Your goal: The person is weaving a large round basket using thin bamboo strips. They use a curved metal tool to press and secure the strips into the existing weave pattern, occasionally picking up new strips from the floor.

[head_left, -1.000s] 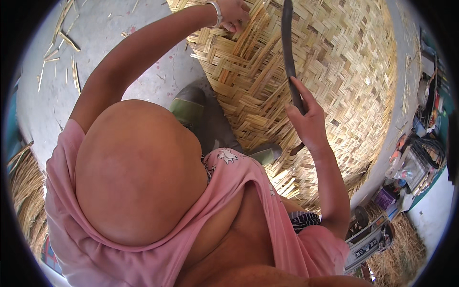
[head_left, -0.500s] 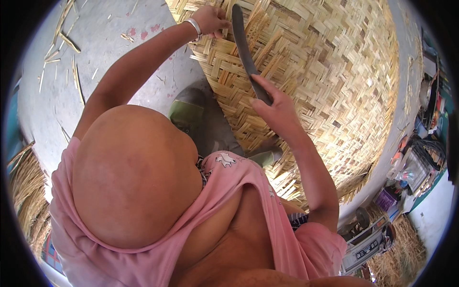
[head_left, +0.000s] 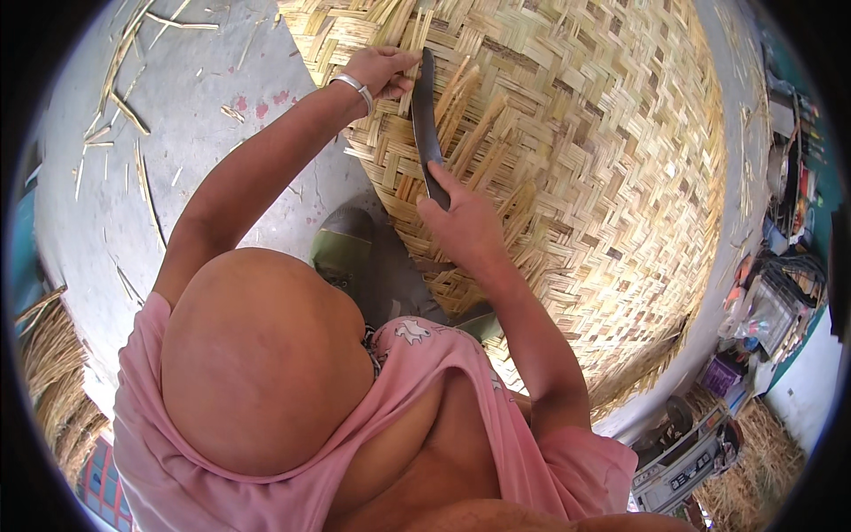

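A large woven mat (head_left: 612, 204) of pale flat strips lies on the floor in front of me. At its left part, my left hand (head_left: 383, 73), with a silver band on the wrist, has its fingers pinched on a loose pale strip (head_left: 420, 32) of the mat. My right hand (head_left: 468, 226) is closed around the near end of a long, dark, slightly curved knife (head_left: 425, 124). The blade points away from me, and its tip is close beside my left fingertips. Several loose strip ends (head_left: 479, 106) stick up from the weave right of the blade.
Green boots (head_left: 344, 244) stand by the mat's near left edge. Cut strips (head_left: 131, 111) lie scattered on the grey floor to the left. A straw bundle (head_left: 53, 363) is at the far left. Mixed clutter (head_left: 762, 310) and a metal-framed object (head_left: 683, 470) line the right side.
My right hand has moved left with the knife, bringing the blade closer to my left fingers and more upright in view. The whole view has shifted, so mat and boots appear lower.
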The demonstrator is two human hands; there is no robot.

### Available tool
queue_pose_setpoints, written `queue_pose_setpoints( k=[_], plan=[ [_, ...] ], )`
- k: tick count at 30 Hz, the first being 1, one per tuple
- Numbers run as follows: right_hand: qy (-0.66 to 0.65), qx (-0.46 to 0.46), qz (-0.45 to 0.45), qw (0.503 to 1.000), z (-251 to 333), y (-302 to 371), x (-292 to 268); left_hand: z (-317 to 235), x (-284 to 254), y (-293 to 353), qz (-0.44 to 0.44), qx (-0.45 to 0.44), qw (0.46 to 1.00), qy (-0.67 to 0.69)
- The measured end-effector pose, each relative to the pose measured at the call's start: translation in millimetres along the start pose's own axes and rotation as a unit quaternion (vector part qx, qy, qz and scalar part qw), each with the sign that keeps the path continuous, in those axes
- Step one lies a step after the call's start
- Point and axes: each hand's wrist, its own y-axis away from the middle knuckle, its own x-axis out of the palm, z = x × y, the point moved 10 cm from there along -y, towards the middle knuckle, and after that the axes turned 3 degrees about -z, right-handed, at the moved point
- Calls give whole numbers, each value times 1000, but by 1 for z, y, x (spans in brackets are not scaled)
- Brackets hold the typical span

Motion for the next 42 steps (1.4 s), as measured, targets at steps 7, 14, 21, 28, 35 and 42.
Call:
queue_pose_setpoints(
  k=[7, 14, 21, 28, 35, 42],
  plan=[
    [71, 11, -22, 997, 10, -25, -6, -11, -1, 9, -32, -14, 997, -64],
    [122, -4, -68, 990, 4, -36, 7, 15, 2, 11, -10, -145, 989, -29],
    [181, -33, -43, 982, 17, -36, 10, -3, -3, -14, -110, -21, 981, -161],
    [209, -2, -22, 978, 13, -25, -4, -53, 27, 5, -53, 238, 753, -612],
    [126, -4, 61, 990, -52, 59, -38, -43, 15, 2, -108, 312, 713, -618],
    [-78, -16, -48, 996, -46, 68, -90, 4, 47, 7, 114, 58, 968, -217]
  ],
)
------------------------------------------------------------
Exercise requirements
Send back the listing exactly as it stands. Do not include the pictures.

Your response
Your goal: The person is weaving a large round basket using thin bamboo strips. They use a curved metal tool to press and secure the strips into the existing weave pattern, occasionally picking up new strips from the floor.

[head_left, -1.000s] 
[head_left, -0.500s] 
[head_left, +0.000s] 

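A large woven mat (head_left: 612, 204) of pale flat strips lies on the floor in front of me. At its left part, my left hand (head_left: 383, 73), with a silver band on the wrist, has its fingers pinched on a loose pale strip (head_left: 420, 32) of the mat. My right hand (head_left: 468, 226) is closed around the near end of a long, dark, slightly curved knife (head_left: 425, 124). The blade points away from me, and its tip is close beside my left fingertips. Several loose strip ends (head_left: 479, 106) stick up from the weave right of the blade.
Green boots (head_left: 344, 244) stand by the mat's near left edge. Cut strips (head_left: 131, 111) lie scattered on the grey floor to the left. A straw bundle (head_left: 53, 363) is at the far left. Mixed clutter (head_left: 762, 310) and a metal-framed object (head_left: 683, 470) line the right side.
My right hand has moved left with the knife, bringing the blade closer to my left fingers and more upright in view. The whole view has shifted, so mat and boots appear lower.
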The demonstrator is two human hands; there is no robot.

### Available tool
queue_pose_setpoints, written `queue_pose_setpoints( k=[_], plan=[ [_, ...] ], )`
- k: tick count at 30 Hz, the first being 1, one per tuple
- Numbers run as follows: right_hand: qy (-0.66 to 0.65), qx (-0.46 to 0.46), qz (-0.45 to 0.45), qw (0.503 to 1.000), z (-251 to 333), y (-302 to 371), x (-292 to 268); left_hand: z (-317 to 235), x (-284 to 254), y (-293 to 353), qz (-0.44 to 0.44), qx (-0.45 to 0.44), qw (0.46 to 1.00), qy (-0.67 to 0.69)
- The measured end-effector pose, each relative to the pose measured at the call's start: translation in millimetres along the start pose's own axes and rotation as a unit quaternion (vector part qx, qy, qz and scalar part qw), each with the sign that keeps the path continuous, in those axes
- Step one lies a step after the call's start
- Point and axes: each hand's wrist, its own y-axis away from the middle knuckle, its own x-axis out of the palm, z = x × y, the point moved 10 cm from there along -y, towards the middle knuckle, and after that the axes turned 3 degrees about -z, right-handed, at the moved point
- Calls give whole numbers, each value times 1000, but by 1 for z, y, x (spans in brackets are not scaled)
- Brackets hold the typical span

Motion for the next 42 steps (1.4 s), as measured, targets at steps 7, 14, 21, 28, 35 and 42.
Call:
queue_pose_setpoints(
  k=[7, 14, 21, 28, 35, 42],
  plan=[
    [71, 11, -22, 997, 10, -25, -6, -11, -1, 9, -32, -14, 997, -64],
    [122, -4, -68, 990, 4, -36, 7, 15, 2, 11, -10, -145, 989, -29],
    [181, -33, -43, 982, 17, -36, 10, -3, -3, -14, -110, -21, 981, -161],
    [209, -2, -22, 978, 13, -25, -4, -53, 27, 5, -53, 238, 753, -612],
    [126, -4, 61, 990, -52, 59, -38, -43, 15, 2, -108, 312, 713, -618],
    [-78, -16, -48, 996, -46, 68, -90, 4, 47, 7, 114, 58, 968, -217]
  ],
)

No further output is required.